Todo esto resultaba muy ameno a los pequeños, que además tenían otros incentivos. Por la asistencia recibían vales de cartón de distinto valor según el color, que después cambiarían por sencillos objetos, expuestos tras los cristales de una vitrina que, invariablemente, se abría al final de cada sección de catequesis. En los vales aparecían inscripciones con citas morales, que iban conformando aquellas vidas.

 

Los domingos, con todo preparado, Pilar, levantaba a los más perezosos, con premura porque había que ir a la misa parroquial que se celebraba a las nueve de la mañana.

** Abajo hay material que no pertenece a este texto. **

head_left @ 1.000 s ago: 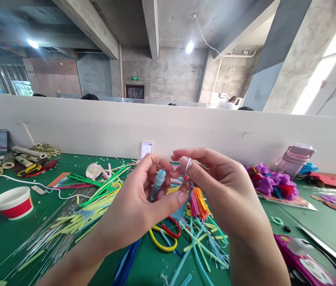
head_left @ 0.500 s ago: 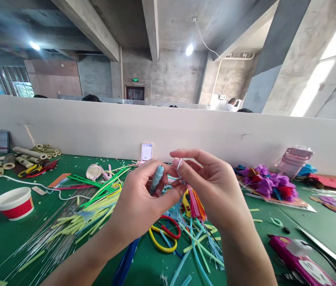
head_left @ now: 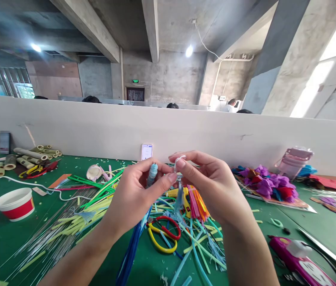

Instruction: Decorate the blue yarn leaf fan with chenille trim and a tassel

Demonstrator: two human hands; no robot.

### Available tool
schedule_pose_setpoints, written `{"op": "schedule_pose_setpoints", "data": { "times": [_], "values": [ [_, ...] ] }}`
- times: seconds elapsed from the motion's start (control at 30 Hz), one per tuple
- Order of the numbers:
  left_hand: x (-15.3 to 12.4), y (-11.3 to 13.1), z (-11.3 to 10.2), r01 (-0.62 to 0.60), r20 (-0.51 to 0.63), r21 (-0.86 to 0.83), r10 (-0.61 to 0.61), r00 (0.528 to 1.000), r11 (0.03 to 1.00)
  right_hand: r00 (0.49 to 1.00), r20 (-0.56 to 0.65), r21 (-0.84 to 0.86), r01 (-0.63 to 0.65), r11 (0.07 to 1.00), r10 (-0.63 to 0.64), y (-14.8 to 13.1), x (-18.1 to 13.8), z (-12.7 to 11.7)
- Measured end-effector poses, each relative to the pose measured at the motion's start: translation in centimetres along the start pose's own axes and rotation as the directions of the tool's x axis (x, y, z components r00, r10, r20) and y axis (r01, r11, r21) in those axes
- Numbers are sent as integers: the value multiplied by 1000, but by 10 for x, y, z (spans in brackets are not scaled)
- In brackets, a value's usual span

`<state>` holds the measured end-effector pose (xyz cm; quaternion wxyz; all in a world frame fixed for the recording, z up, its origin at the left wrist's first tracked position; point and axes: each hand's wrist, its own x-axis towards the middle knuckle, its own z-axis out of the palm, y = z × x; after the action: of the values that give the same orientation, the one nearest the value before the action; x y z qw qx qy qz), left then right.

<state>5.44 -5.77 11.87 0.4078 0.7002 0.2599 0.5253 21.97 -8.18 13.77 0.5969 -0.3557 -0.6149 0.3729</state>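
Observation:
My left hand (head_left: 139, 192) is closed, with a light-blue wrapped roll (head_left: 152, 174) sticking up out of its curled fingers. Its thumb and fingertips also meet near a thin white cord (head_left: 175, 163). The right hand (head_left: 208, 174) pinches the upper part of this cord between thumb and forefinger. Below the meeting fingertips hangs a pale blue tassel (head_left: 179, 198), partly hidden by the hands. Under the hands lie scissors with red and yellow handles (head_left: 163, 235) and a pink and orange fringed bundle (head_left: 197, 203).
Light green strips (head_left: 96, 210) and thin wires (head_left: 51, 234) spread to the left, near a paper cup (head_left: 15, 206). At right are purple crumpled flowers (head_left: 263, 180), a pink bottle (head_left: 294, 163) and a magenta tool (head_left: 299, 258). A phone (head_left: 146, 151) leans on the white partition (head_left: 111, 129).
My left hand has shifted slightly left, and its roll has moved a little left with it. The blue tassel now hangs in plain sight between the hands. The right hand keeps its pinch.

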Motion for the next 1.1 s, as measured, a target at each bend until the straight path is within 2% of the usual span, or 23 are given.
{"op": "schedule_pose_setpoints", "data": {
  "times": [0.17, 0.33, 0.43, 0.63, 0.77, 0.87, 1.0, 1.1],
  "values": [
    [3, -4, -5, 56, 58, -155, -47, 997, 986, 985, 166, 26, -60, 998, 55, -2, 0, -14],
    [6, -6, -8, 108, 126, -260, -77, 989, 960, 937, 344, 32, -74, 997, 58, -5, 0, -23],
    [7, -6, -8, 138, 161, -326, -88, 983, 935, 916, 393, 22, -92, 995, 76, -6, -2, -22],
    [6, -7, -6, 148, 171, -357, -92, 981, 922, 940, 337, -33, -40, 999, 49, -6, -3, -13],
    [8, -8, -6, 167, 208, -434, -82, 975, 885, 971, 237, -165, 73, 984, -32, -5, -3, -8],
    [10, -10, -8, 210, 280, -478, -79, 957, 853, 978, 176, -265, 156, 951, -111, -7, -6, -7],
    [13, -12, -12, 273, 366, -524, -75, 927, 807, 954, 182, -365, 291, 885, -238, -9, -8, -7],
    [13, -10, -15, 320, 415, -542, -83, 906, 778, 903, 174, -440, 429, 789, -394, -8, -7, -6]
  ]
}}
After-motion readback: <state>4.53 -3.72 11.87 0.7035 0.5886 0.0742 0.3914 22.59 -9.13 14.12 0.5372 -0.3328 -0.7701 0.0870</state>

Ese día no había que preparar los desayunos hasta la salida de misa porque para recibir la Sagrada comunión había que estar en ayunas desde las 12 de la noche anterior.

 

Después de la misa dominical, ya desayunados y con los trajes nuevos, los zapatos limpios, los calcetines estirados, bien peinados y con las manos y uñas repasadas cuidadosamente por Pilar, mandaba a su tropa a visitar a los parientes más próximos por parte de su marido; -"para que no les pierdan el cariño, decía, que la vida da muchas vueltas, y nunca se sabe si un día los puedan necesitar”.

 

Y así, olvidándose de ella misma, preocupada de no molestar a sus padres y hermanos, que tan altruistamente la habían acogido, logró sacar adelante y convertir en personas dignas y fuertes a los cuatro hijos que Dios le dio.